■ What the task requires ■
From the entries below, return every line that includes the word "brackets".
#### Record extracts ####
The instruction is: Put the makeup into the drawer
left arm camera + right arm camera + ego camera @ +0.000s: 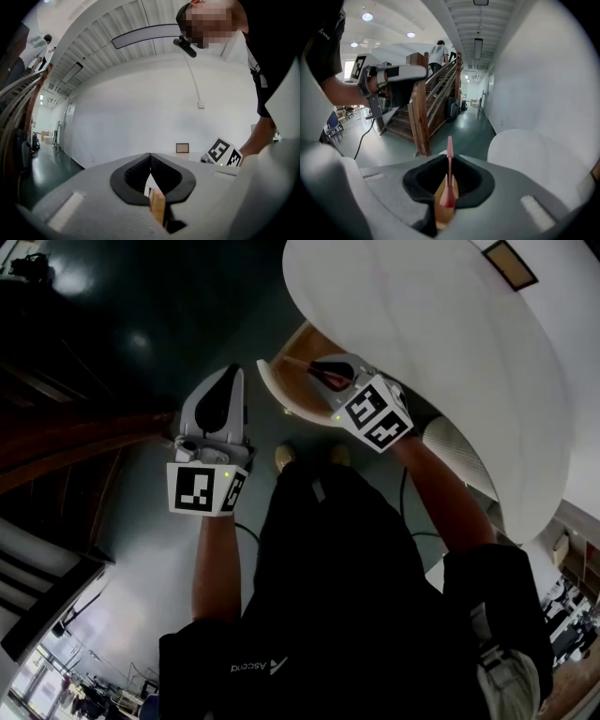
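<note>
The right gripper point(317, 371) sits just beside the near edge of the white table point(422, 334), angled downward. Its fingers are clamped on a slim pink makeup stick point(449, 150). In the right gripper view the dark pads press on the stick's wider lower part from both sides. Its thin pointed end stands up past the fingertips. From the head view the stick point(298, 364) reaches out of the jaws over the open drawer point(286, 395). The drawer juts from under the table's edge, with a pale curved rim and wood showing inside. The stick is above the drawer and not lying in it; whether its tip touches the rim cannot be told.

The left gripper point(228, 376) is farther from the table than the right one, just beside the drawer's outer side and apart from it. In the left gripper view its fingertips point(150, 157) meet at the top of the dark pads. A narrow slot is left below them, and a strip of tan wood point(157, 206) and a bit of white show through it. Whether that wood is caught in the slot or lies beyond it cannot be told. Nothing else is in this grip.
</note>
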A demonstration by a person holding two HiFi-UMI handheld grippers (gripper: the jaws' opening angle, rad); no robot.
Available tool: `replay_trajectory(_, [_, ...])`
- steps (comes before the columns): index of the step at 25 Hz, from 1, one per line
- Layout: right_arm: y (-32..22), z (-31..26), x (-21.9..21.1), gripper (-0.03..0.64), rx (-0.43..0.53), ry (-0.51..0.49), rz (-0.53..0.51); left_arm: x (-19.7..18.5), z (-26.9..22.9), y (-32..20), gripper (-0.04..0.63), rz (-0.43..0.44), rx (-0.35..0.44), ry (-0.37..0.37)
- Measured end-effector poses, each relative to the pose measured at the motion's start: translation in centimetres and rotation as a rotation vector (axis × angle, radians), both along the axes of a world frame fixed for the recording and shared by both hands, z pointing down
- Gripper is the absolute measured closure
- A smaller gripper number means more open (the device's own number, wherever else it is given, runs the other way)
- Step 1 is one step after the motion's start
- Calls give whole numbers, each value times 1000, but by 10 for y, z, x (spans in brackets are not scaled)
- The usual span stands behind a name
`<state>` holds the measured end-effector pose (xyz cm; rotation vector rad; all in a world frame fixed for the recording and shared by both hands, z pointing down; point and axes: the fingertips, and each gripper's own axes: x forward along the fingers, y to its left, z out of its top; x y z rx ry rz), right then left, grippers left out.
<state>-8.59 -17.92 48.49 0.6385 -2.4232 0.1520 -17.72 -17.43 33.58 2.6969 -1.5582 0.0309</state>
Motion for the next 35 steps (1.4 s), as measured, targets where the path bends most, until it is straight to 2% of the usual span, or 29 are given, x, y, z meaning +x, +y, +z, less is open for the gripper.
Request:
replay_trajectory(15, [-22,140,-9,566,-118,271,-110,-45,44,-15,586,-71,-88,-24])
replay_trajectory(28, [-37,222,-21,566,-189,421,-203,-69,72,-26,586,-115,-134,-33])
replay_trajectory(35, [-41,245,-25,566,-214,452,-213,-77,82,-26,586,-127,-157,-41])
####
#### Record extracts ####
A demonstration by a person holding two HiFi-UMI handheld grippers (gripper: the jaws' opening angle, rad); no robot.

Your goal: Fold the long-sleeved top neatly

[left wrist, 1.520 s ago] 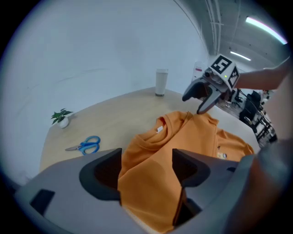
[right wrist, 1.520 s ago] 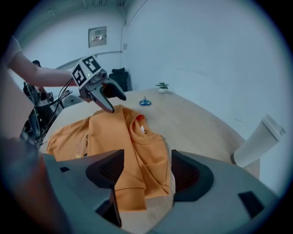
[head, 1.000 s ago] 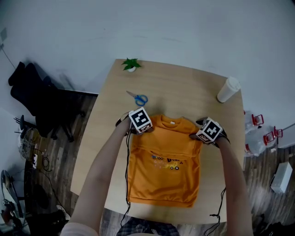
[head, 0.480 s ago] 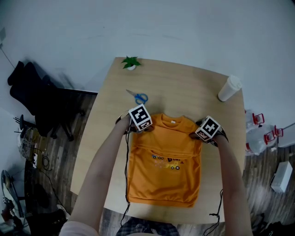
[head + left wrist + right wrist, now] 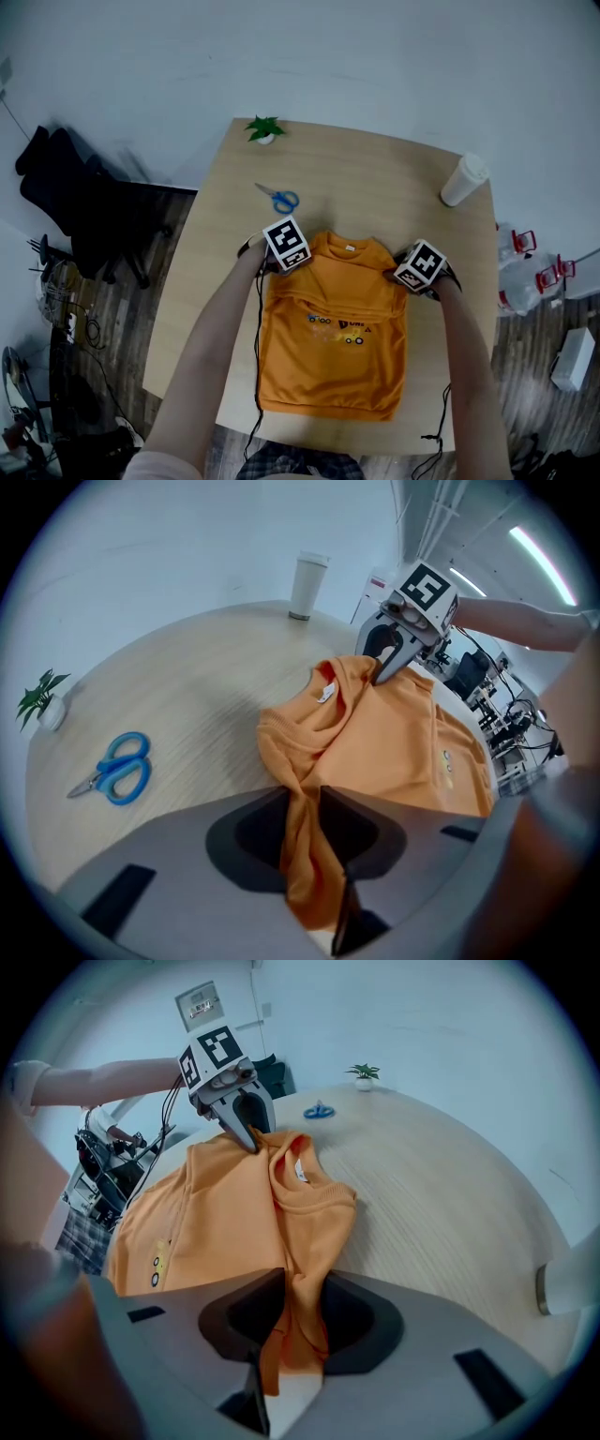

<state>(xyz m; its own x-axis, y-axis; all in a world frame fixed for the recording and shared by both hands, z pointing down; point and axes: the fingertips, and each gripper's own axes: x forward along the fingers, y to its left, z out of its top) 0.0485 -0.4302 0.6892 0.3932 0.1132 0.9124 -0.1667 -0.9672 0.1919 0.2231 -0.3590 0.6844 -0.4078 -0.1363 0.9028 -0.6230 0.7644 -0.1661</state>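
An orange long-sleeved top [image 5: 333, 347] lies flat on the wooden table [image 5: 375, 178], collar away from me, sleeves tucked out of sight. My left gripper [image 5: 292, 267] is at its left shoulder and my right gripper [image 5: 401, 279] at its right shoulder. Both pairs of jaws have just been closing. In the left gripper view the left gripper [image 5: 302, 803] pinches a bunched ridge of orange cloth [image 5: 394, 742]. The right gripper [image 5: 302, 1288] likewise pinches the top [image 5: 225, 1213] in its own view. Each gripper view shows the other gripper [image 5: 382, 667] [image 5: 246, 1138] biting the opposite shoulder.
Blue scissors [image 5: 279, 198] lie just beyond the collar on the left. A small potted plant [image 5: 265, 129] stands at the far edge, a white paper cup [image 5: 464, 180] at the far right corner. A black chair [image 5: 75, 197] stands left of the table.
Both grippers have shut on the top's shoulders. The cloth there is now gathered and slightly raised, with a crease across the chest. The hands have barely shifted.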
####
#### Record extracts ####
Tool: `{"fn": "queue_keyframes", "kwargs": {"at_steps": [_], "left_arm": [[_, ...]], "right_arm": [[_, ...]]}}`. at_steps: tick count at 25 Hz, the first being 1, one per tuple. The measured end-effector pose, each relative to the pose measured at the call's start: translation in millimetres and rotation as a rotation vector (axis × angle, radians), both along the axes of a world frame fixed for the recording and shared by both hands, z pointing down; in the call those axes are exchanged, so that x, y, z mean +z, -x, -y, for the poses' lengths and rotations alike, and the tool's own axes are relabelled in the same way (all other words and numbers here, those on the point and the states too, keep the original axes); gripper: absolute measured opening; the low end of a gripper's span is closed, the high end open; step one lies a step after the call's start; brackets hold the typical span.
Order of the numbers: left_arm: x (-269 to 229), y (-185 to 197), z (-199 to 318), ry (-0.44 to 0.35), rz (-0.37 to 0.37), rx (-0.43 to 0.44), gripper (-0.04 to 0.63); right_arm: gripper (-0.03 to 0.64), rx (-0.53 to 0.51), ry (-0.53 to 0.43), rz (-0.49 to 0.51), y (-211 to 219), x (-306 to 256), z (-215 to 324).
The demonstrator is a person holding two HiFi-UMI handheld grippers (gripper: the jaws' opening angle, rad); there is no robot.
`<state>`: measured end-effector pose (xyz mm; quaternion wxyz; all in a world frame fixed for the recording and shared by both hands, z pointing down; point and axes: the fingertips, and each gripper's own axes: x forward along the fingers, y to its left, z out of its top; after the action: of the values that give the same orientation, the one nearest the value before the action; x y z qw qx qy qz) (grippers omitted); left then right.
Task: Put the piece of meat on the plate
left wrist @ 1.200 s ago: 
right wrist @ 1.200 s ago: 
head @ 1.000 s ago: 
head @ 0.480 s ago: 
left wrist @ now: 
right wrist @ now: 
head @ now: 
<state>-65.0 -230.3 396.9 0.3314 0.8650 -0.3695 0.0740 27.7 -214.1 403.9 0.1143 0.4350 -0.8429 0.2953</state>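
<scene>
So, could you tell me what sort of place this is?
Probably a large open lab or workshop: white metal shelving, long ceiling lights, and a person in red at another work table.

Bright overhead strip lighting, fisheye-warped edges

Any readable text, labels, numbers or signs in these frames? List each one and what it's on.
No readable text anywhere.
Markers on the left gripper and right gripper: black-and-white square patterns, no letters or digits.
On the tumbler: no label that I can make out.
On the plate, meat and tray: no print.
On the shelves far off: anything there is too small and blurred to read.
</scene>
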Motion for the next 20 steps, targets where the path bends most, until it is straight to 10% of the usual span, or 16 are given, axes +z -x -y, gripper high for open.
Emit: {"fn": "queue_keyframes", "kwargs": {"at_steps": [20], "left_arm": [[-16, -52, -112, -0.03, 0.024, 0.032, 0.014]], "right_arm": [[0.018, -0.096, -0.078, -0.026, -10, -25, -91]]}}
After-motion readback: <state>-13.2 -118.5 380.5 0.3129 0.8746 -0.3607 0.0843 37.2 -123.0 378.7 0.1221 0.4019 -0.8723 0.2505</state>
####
■ Your solution ■
- Calls give whole numbers, each value times 1000, but by 10 for y, z, x (spans in brackets are not scaled)
Tool: `{"fn": "queue_keyframes", "kwargs": {"at_steps": [_], "left_arm": [[_, ...]], "right_arm": [[_, ...]]}}`. at_steps: tick count at 25 Hz, the first being 1, one per tuple. The measured end-effector pose, each relative to the pose measured at the call's start: translation in millimetres and rotation as a rotation vector (axis × angle, radians), both along the axes of a world frame fixed for the recording and shared by both hands, z pointing down; in the call those axes are exchanged, so that x, y, z mean +z, -x, -y, for the poses' lengths and rotations alike, and the tool's own axes are relabelled in the same way (all other words and numbers here, those on the point and the states too, keep the original axes); gripper: absolute measured opening; the low end of a gripper's span is closed, the high end open; step one lies a step after the call's start; brackets hold the typical span.

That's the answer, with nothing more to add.